▸ Assigned task
Give back the whole listing below exactly.

'''

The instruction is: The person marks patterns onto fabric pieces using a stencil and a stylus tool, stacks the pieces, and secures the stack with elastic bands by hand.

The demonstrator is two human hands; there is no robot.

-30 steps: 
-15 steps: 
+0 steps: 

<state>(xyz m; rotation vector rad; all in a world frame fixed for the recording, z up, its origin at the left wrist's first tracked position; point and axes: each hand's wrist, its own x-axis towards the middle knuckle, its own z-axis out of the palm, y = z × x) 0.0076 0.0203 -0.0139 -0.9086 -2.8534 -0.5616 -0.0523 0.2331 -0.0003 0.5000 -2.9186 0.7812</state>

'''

▸ Task output
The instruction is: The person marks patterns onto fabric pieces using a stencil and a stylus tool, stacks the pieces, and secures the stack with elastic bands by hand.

The demonstrator is two human hands; there is no robot.

-30 steps: 
-15 steps: 
+0 steps: 

<state>(xyz m; rotation vector rad; all in a world frame fixed for the recording, z up, its origin at the left wrist's first tracked position; point and axes: each hand's wrist, its own x-axis towards the middle knuckle, its own z-axis out of the palm, y = z × x) 0.0076 0.0203 -0.0139 -0.9086 -2.8534 -0.5616 -0.0523 0.2331 -0.0003 0.5000 -2.9186 0.7812</state>

No further answer is required.